Confira a íntegra do artigo:
SERRAGLIO E A POLÍTICA (ANTI)INDÍGENA NO MINISTÉRIO DA JUSTIÇA
No xadrez da ocupação de cargos no Poder Executivo, o novo ministro da Justiça é o deputado federal pelo PMDB do Paraná Osmar Serraglio. O homem que pediu a anistia a Eduardo Cunha por ter sido “fundamental para aprovarmos o impeachment da presidente”.
O governo de Michel Temer evidência mais a cada dia que, diante do fato de ter sido alçado ao cargo por um golpe de maioria parlamentar, sente-se na total liberdade de agir de acordo com suas conveniências, já que não tem eleitores a quem dar satisfação e seu ignóbil índice de aprovação não possuem relevância na tomada de decisão.
Nesse diapasão, as perdas e retrocessos adquiriram uma velocidade assustadora. São medidas provisórias, alterações constitucionais, projetos de lei enviados aos borbotões ao Congresso, decretos e portarias editados. Os nomes indicados aos cargos seguem a tônica. Estão umbilicalmente ligados à agenda conservadora e retrógrada imposta ao país.
Mas, fundamentalmente para o debate de direitos humanos, Serraglio comandará a pasta que dita a política indígena do país. É sob a batuta do Ministério da Justiça que se encontra a FUNAI. Cômico não fosse trágico! Isso, considerando que o deputado indicado foi o relator na comissão especial criada para analisar uma proposta de emenda constitucional, a famosa PEC 215, que propõe alterar a Constituição Federal para transferir ao Congresso Nacional a decisão final sobre a demarcação de terras indígenas, territórios quilombolas e unidades de conservação no Brasil. O texto substitutivo apesentado por Osmar Serraglio também proíbe as ampliações de terras indígenas já demarcadas e fixa como marco temporal a data de 5 de outubro de 1988, de promulgação da Constituição, para definir o que são as terras permanentemente ocupadas por indígenas e quilombolas.
Isso significa que os índios não terão direito à terra se não a ocupavam em 1988. Dessa forma, a PEC 215 não leva em conta grupos indígenas que foram expulsos de suas terras tradicionais e que, devido a conflitos fundiários ou por ações da ditadura, não conseguiram voltar a ocupar estas áreas.
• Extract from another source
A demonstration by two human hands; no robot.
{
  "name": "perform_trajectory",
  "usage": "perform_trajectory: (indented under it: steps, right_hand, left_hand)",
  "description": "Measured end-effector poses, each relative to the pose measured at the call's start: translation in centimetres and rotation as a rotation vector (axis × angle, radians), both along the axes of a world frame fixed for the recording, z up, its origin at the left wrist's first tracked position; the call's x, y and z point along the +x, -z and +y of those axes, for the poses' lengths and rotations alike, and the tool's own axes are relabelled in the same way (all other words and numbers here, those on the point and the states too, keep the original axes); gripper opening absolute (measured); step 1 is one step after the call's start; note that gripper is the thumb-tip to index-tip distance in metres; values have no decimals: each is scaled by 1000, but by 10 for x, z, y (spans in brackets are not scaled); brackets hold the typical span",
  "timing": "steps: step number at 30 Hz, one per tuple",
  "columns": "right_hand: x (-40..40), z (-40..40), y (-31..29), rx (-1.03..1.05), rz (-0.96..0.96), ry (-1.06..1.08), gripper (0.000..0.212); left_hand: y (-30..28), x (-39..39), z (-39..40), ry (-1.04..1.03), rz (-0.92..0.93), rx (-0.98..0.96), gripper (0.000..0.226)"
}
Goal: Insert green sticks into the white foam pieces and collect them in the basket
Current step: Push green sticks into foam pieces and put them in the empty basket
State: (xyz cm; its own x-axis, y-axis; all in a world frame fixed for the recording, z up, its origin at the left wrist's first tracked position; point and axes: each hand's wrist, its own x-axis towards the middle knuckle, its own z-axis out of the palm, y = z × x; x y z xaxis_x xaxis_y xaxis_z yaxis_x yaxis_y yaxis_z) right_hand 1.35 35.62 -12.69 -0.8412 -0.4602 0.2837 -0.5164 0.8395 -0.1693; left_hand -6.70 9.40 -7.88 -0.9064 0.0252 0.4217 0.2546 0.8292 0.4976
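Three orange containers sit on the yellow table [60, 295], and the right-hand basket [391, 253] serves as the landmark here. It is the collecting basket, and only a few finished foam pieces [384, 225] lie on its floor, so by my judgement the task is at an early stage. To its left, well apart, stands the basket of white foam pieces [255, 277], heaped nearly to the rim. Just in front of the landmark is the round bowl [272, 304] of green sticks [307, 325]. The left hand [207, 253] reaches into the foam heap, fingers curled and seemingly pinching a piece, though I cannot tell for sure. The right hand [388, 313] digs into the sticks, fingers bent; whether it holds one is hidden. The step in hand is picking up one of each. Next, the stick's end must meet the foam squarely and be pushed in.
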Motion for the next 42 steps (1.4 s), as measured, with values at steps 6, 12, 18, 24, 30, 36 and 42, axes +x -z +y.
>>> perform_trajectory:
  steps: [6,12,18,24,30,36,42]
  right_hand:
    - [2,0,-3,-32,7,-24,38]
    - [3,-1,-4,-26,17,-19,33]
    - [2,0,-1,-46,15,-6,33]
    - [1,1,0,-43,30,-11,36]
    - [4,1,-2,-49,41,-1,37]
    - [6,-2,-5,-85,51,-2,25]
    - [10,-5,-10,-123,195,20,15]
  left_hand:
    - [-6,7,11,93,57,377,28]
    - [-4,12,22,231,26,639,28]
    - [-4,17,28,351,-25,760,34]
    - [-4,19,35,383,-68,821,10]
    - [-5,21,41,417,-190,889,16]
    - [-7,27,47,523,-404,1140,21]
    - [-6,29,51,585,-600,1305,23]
A Constituição Federal de 1988 resgatou uma interpretação da ocupação da terra pelos indígenas que já existia desde 1680, que trata do direito originário. A demarcação é apenas o reconhecimento desse direito. Estudos de antropólogos demonstram que a transferência da competência de demarcar Terras Indígenas do Executivo para o Legislativo impactaria diretamente centenas de processos de demarcação de Terras indígenas ainda não homologadas e dezenas que se encontram em disputas judiciais.
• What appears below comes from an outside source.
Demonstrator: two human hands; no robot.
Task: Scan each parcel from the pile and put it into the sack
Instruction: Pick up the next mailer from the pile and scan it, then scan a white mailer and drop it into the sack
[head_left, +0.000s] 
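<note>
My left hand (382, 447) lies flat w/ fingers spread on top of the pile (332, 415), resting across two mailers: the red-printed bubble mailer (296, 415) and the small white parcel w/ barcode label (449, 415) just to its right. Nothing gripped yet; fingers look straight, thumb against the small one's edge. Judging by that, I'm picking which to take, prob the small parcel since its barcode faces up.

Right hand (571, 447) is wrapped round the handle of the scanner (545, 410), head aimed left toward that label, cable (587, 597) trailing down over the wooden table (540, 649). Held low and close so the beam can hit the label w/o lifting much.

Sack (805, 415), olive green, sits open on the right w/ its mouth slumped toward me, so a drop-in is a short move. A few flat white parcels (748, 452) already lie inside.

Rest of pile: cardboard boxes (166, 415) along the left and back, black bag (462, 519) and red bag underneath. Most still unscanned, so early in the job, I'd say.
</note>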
O poder de demarcar terras indígenas, territórios quilombolas e unidades de conservação é atribuído ao Poder Executivo pela Constituição por meio de critérios claros, que exigem estrutura e condições técnicas para cumprir o rito necessário à demarcação, desde equipes capacitadas para fazer os estudos de comprovação da ocupação tradicional até a resolução de conflitos e a eventual necessidade de indenizações.
A ninguém é dado iludir-se com o canto da sereia dos parlamentares ruralistas. Ao tentar tirar o poder das mãos do Executivo para toma-los para si não possuem nenhuma intenção de aprimoramento de legislação, senão impedir que as demarcações de Terras Indígenas se efetivem, paralisando os processos. Desse modo, a ida de um representante desse grupo para o Ministério da Justiça é, abusando do jargão: “botar a raposa para vigiar o galinheiro”.